WORK ORDER: When you copy the data, keep every line exactly as written and skip the pictures.

GIVEN DATA:
-------

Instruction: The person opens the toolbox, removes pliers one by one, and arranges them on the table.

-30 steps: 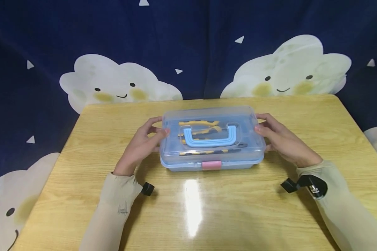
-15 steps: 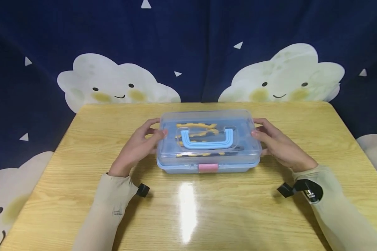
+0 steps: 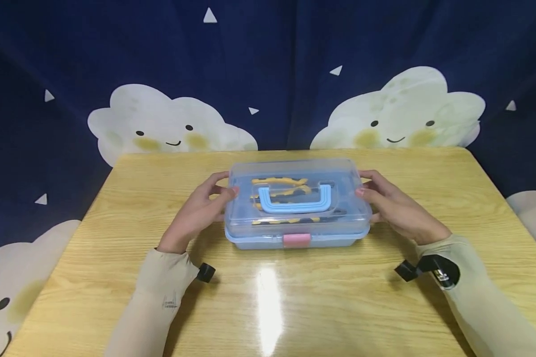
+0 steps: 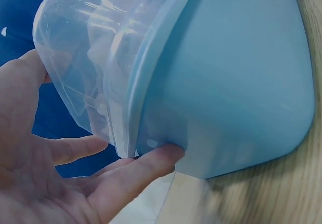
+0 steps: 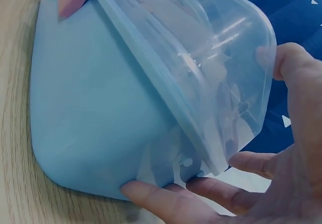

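A plastic storage box [image 3: 299, 240] with a light blue base and a clear lid [image 3: 295, 168] sits on the wooden table. Its blue handle [image 3: 296, 206] lies folded down on the lid, and a pink latch [image 3: 297, 240] is at the front. Through the lid I see several yellow-and-black long objects [image 3: 279, 181], their kind unclear. My left hand [image 3: 201, 210] holds the box's left end, thumb on the lid and fingers at the side [image 4: 146, 171]. At the right end my right hand [image 3: 397, 206] grips likewise, with fingers [image 5: 166, 201] against the blue wall.
The wooden table [image 3: 339, 297] spreads around the box. Behind it hangs a dark blue cloth [image 3: 272, 59] printed with white clouds and triangles. A black camera mount [image 3: 437, 270] is strapped at the right sleeve, and a small black piece [image 3: 205, 272] at the left.
The head view has shifted slightly, so the table and box appear a little lower. Both hands stay at the ends of the box, which keeps its place on the table.
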Motion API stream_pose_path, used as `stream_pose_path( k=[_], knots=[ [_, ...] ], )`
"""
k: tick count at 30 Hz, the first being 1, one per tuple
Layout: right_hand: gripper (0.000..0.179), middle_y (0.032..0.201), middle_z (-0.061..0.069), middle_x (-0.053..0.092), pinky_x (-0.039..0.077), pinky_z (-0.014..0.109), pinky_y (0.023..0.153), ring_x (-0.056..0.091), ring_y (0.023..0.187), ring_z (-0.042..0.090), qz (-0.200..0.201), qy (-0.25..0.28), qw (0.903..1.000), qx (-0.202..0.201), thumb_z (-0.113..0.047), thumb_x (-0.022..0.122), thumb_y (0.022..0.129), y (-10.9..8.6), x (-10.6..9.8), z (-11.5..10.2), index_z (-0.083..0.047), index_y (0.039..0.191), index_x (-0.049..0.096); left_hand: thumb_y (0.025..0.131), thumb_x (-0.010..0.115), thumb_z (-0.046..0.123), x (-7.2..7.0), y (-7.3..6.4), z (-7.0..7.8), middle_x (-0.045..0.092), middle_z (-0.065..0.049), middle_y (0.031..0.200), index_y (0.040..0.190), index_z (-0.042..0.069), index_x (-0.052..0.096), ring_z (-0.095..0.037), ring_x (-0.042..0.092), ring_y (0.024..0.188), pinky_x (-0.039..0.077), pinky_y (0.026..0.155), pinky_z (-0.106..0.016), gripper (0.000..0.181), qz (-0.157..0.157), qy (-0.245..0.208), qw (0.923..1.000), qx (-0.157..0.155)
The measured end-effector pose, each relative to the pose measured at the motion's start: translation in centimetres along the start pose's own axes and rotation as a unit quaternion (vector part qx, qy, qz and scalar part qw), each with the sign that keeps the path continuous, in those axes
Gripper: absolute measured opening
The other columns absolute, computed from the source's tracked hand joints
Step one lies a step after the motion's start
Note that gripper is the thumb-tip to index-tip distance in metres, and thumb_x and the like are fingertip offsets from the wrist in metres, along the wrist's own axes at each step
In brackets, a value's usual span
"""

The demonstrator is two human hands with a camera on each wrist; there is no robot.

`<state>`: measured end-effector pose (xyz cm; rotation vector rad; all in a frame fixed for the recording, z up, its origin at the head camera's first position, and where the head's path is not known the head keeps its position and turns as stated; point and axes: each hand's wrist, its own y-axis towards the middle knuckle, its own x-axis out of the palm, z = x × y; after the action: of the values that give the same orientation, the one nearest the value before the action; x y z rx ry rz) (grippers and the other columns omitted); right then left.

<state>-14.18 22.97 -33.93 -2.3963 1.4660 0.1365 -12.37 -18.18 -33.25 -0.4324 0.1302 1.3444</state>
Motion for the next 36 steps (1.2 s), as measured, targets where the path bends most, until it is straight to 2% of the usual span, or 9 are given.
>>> stream_pose_path(
  k=[11, 18, 24, 30, 36],
  knots=[
    [0.059, 0.134, 0.02, 0.043, 0.067, 0.043, 0.08, 0.066, 0.109, 0.021, 0.003, -0.025, 0.9997, -0.001, -0.042, 0.051, 0.109, 0.0, 0.3, 0.1, -0.019, 0.158, 0.027, 0.103, 0.06, 0.043, -0.2, -0.4, -0.1, 0.056, -0.021, 0.136, 0.158, 0.02, 0.039, -0.03, 0.075, 0.096, 0.068, 0.083, -0.042, 0.063, -0.002, -0.008, 0.9999, 0.007],
    [0.056, 0.132, 0.02, 0.045, 0.067, 0.04, 0.078, 0.064, 0.109, 0.024, 0.005, -0.057, 0.9983, 0.005, -0.042, 0.051, 0.109, -0.3, 0.2, 0.1, -0.02, 0.156, 0.029, 0.103, 0.058, 0.048, -0.2, -0.9, -0.4, 0.056, -0.021, 0.135, 0.159, 0.022, 0.036, -0.027, 0.076, 0.095, 0.068, 0.081, -0.04, 0.065, -0.009, 0.027, 0.9996, 0.001],
    [0.056, 0.134, 0.021, 0.045, 0.067, 0.04, 0.081, 0.066, 0.111, 0.023, -0.005, -0.06, 0.9982, 0.0, -0.043, 0.048, 0.11, -0.6, 0.2, 0.0, -0.021, 0.158, 0.028, 0.102, 0.063, 0.044, -0.7, -0.7, -0.6, 0.058, -0.019, 0.134, 0.155, 0.021, 0.043, -0.029, 0.074, 0.1, 0.067, 0.085, -0.044, 0.061, -0.004, 0.015, 0.9998, 0.016],
    [0.054, 0.139, 0.019, 0.045, 0.066, 0.038, 0.083, 0.065, 0.114, 0.023, -0.001, -0.087, 0.9961, 0.016, -0.045, 0.044, 0.111, -1.1, -0.3, -0.6, -0.022, 0.156, 0.027, 0.1, 0.066, 0.043, -0.1, -0.4, -0.2, 0.06, -0.017, 0.137, 0.157, 0.02, 0.044, -0.03, 0.074, 0.109, 0.066, 0.09, -0.044, 0.065, -0.005, -0.008, 0.9998, 0.017],
    [0.054, 0.141, 0.019, 0.045, 0.066, 0.038, 0.083, 0.066, 0.114, 0.023, -0.004, -0.074, 0.9971, 0.017, -0.043, 0.043, 0.111, -0.8, 0.1, -0.5, -0.021, 0.157, 0.026, 0.099, 0.067, 0.047, -0.4, -0.7, -0.2, 0.061, -0.015, 0.137, 0.157, 0.022, 0.044, -0.028, 0.075, 0.109, 0.066, 0.091, -0.044, 0.067, 0.005, -0.012, 0.9999, 0.005]
  ],
)
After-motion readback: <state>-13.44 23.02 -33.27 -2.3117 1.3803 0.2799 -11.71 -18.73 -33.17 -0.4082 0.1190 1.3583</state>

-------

YOUR RESPONSE:
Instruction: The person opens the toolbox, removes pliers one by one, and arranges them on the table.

-30 steps: 
-15 steps: 
+0 steps: 
+0 steps: 
+0 steps: 

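A plastic storage box [image 3: 299, 240] with a light blue base and a clear lid [image 3: 295, 168] sits on the wooden table. Its blue handle [image 3: 296, 206] lies folded down on the lid, and a pink latch [image 3: 297, 240] is at the front. Through the lid I see several yellow-and-black long objects [image 3: 279, 181], their kind unclear. My left hand [image 3: 201, 210] holds the box's left end, thumb on the lid and fingers at the side [image 4: 146, 171]. At the right end my right hand [image 3: 397, 206] grips likewise, with fingers [image 5: 166, 201] against the blue wall.
The wooden table [image 3: 339, 297] spreads around the box. Behind it hangs a dark blue cloth [image 3: 272, 59] printed with white clouds and triangles. A black camera mount [image 3: 437, 270] is strapped at the right sleeve, and a small black piece [image 3: 205, 272] at the left.
The head view has shifted slightly, so the table and box appear a little lower. Both hands stay at the ends of the box, which keeps its place on the table.
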Motion API stream_pose_path, used as `stream_pose_path( k=[_], knots=[ [_, ...] ], )`
"""
k: tick count at 30 Hz, the first being 1, one per tuple
Layout: right_hand: gripper (0.000..0.179), middle_y (0.032..0.201), middle_z (-0.061..0.069), middle_x (-0.053..0.092), pinky_x (-0.039..0.077), pinky_z (-0.014..0.109), pinky_y (0.023..0.153), ring_x (-0.056..0.091), ring_y (0.023..0.187), ring_z (-0.042..0.090), qz (-0.200..0.201), qy (-0.25..0.28), qw (0.903..1.000), qx (-0.202..0.201), thumb_z (-0.113..0.047), thumb_x (-0.022..0.122), thumb_y (0.022..0.129), y (-10.9..8.6), x (-10.6..9.8), z (-11.5..10.2), index_z (-0.083..0.047), index_y (0.039..0.191), index_x (-0.049..0.096); left_hand: thumb_y (0.025..0.131), thumb_x (-0.010..0.115), thumb_z (-0.046..0.123), x (-7.2..7.0), y (-7.3..6.4), z (-7.0..7.8), middle_x (-0.045..0.092), middle_z (-0.065..0.049), middle_y (0.031..0.200), index_y (0.040..0.190), index_z (-0.042..0.069), index_x (-0.052..0.096), ring_z (-0.095..0.037), ring_x (-0.042..0.092), ring_y (0.024..0.188), pinky_x (-0.039..0.077), pinky_y (0.026..0.155), pinky_z (-0.106..0.016), gripper (0.000..0.181), qz (-0.157..0.157), qy (-0.245..0.208), qw (0.923..1.000), qx (-0.157..0.155)
The measured end-effector pose, each relative to the pose measured at the motion's start: translation in centimetres along the start pose's own axes and rotation as a unit quaternion (vector part qx, qy, qz and scalar part qw), each with the sign that keeps the path continuous, in those axes
Gripper: absolute measured opening
The other columns absolute, computed from the source's tracked hand joints
Step one lies a step after the motion's start
Note that gripper is the thumb-tip to index-tip distance in metres, and thumb_x and the like are fingertip offsets from the wrist in metres, along the wrist's own axes at each step
In brackets, a value's usual span
"""

The demonstrator is two human hands with a camera on each wrist; there is no robot.

`<state>`: measured end-effector pose (xyz cm; rotation vector rad; all in a frame fixed for the recording, z up, its origin at the head camera's first position, and where the head's path is not known the head keeps its position and turns as stated; point and axes: each hand's wrist, its own y-axis towards the middle knuckle, its own x-axis out of the palm, z = x × y; after the action: of the values that give the same orientation, the one nearest the value before the action; x y z rx ry rz) (grippers and the other columns omitted); right then left.

<state>-14.18 22.97 -33.93 -2.3963 1.4660 0.1365 -12.37 -18.18 -33.25 -0.4324 0.1302 1.3444</state>
Motion for the next 36 steps (1.2 s), as measured, targets where the path bends most, until it is straight to 2% of the usual span, or 9 are given.
>>> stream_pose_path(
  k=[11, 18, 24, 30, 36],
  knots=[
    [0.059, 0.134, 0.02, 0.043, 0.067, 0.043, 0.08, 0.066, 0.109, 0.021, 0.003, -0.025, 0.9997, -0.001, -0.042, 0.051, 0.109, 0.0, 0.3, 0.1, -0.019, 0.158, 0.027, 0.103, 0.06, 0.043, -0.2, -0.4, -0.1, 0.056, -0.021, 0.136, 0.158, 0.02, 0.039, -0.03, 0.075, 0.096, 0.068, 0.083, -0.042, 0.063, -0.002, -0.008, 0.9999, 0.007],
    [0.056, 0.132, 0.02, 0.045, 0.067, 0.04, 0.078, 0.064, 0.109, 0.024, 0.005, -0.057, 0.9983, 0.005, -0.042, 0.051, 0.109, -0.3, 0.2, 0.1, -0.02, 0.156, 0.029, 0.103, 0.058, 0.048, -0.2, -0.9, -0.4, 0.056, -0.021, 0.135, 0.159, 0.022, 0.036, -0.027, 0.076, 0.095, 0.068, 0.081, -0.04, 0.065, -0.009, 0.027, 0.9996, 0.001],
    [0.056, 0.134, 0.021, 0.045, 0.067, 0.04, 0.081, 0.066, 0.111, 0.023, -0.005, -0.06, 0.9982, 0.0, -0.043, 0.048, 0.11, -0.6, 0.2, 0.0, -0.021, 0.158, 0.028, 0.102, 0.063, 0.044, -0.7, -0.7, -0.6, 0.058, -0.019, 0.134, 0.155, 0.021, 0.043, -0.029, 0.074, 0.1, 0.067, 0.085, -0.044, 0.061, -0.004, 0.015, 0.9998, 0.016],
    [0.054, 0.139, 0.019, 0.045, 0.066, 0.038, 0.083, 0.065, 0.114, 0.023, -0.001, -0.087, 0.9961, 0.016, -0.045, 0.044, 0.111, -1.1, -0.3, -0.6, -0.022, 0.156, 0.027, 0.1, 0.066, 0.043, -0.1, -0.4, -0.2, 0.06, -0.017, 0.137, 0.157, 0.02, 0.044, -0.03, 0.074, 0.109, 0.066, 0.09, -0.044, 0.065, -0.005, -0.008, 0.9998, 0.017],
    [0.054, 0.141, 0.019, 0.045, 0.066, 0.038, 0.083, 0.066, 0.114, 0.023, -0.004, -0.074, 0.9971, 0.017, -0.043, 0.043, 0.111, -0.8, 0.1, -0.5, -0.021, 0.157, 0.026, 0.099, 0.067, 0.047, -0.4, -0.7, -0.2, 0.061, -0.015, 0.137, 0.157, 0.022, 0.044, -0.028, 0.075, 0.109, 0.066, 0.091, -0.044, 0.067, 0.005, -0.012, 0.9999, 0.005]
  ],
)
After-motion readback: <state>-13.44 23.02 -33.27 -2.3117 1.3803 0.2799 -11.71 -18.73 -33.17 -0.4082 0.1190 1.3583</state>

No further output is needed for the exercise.